Ese menudo periodista, cuyo único problema era el de considerarse “un niño pijo del barrio de Salamanca, pero qué le vamos a hacer”, madridista hasta las cejas, que relativizaba cualquier derrota del equipo merengue con las goleadas históricas al Barcelona en los años 40 y 50. A mí me llegó a afianzarme más en mi afición por el Madrid, al desmitificar de que se tratase del equipo del Régimen, “porque el único problema era que el verdadero equipo de Franco, el Atlético Aviación -hoy Atlético de Madrid- no ganaba nada, y el Dictador decidió colocar a un alférez provisional, Santiago Bernabéu, al frente del club para apropiarse de su historia y de sus triunfos”.
Conversador impenitente. Especial y perfeccionista hasta las cejas. Algo hipocondríaco. Goloso de pasteles borrachos a los que él llamada “beoditos”. Enamorado de su “foquita” y respetuoso con los que fueron pasando por la vida de la HOAC, aunque no coincidiera en muchas ocasiones en sus planteamientos, Ángel Ruiz Camps ha sido un periodista católico y obrero hasta el último momento de su vida terrena. Una doble fidelidad que siempre, repito, siempre, ha sabido mantener en los sucesivos cometidos a los que tuvo que hacer frente. Fidelidad a la Iglesia, pese a las incomprensiones de sus hombres e instituciones. Fidelidad al mundo obrero, pese a las contradicciones de sus dirigentes y organizaciones. Al igual que quien suscribe, le debía a su padre el hecho de que un día apareciera en los sonoros pasillos de Alfonso XI.

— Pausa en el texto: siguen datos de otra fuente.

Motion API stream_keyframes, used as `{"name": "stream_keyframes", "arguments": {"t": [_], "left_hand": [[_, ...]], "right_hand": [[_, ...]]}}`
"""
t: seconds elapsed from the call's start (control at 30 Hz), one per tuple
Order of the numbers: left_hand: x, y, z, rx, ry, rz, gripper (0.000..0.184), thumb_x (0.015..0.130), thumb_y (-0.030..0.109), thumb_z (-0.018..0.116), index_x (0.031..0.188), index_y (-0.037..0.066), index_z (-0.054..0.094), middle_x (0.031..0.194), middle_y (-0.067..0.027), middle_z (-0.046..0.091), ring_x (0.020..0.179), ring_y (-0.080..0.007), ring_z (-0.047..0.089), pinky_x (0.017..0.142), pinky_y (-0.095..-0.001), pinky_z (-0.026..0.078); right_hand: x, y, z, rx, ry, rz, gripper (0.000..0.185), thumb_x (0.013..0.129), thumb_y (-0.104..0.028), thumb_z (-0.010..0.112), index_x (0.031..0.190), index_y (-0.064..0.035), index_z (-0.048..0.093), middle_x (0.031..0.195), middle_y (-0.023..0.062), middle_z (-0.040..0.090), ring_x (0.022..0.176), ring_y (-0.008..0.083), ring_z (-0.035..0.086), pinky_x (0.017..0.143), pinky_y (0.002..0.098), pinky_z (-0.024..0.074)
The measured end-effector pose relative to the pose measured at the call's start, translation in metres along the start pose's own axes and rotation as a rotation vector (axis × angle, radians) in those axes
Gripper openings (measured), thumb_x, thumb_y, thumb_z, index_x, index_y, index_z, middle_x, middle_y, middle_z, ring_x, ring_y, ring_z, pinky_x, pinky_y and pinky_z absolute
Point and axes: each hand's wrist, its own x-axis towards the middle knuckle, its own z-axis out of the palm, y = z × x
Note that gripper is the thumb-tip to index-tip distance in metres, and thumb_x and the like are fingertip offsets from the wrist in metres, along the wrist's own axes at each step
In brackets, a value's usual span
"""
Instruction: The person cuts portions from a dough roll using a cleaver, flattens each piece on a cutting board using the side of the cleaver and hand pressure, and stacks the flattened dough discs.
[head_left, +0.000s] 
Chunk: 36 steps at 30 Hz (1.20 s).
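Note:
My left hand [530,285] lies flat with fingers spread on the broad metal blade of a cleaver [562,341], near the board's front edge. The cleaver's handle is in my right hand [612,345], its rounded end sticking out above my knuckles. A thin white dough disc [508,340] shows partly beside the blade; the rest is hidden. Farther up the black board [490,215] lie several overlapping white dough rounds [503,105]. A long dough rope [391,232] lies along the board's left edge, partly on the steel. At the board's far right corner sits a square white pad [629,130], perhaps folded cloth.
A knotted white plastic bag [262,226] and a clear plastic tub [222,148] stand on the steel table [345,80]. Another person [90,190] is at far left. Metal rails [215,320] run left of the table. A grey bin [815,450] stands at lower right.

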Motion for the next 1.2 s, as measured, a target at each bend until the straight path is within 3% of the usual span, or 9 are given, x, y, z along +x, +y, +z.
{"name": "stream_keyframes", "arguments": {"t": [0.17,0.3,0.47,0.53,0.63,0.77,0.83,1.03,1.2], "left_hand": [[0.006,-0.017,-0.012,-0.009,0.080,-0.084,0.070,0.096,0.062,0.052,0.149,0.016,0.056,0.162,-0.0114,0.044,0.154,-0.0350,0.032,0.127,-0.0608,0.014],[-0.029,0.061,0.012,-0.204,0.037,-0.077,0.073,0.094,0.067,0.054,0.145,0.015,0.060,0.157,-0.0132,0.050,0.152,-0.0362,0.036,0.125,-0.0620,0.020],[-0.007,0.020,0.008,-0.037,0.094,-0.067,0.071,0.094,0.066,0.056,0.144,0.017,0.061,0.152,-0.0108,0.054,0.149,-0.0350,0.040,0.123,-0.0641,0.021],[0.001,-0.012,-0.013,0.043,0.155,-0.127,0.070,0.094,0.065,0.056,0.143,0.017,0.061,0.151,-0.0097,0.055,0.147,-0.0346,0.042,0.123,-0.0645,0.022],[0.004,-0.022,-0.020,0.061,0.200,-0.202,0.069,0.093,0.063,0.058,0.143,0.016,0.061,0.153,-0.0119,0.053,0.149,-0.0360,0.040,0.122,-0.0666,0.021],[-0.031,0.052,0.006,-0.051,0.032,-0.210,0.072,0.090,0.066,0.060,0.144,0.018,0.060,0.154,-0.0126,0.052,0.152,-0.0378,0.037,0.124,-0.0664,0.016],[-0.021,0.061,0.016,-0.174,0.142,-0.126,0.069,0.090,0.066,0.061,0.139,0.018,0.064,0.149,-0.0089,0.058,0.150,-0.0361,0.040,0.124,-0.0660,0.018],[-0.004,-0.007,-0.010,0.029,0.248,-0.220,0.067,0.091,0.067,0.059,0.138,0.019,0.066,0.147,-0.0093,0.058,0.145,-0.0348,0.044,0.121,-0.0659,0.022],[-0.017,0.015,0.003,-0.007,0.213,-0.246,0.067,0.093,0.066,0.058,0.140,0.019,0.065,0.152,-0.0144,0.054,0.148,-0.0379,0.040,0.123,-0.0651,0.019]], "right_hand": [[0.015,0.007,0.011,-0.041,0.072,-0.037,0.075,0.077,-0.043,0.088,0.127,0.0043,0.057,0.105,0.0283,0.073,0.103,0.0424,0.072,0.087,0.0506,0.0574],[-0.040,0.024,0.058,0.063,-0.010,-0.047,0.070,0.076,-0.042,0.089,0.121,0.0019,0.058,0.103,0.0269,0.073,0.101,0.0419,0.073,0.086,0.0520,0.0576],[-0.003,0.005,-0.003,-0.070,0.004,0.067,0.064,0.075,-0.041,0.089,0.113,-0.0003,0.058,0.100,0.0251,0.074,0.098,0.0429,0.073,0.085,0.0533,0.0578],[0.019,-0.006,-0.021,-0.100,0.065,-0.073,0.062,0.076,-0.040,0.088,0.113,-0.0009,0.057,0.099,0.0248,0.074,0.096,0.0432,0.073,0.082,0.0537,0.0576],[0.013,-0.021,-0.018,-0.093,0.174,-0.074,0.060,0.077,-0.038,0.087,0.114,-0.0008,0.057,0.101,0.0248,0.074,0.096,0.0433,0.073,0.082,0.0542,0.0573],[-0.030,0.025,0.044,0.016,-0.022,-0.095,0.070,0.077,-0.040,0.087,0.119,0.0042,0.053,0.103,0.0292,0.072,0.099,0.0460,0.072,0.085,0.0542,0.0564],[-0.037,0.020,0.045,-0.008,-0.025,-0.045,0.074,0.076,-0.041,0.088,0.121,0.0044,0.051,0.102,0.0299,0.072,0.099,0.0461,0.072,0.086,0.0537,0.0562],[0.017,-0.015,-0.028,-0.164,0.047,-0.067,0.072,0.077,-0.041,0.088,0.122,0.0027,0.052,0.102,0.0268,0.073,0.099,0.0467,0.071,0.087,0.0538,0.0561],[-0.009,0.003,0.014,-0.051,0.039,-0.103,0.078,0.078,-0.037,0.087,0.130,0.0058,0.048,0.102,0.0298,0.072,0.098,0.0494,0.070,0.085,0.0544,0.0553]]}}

Ángel fue el modelo de hombre de otra época. Ilustrado, culto, amante del arte, la buena literatura y la música, era capaz de cabalgar a lomos de un corcel imaginario escuchando las óperas de Wagner como de corregir una crónica del último conflicto del metal en Vizcaya. Ángel era “de la vieja escuela”, es decir, de los que se dejaban la piel en lo que creían. Por encima de modas, ‘moderneces’ o globalizaciones varias. Si en el cielo le han dado el encargo de la dirección de “El diario celestial” se atreverá a corregirle a San Pedro sus exabruptos lingüísticos. Eso sí, con tacto, con clase, de forma correcta, como un clásico es capaz de hacer de manera natural. Sin forzar la máquina, pero no ocultando la verdad. Por encima de todo, siendo fiel.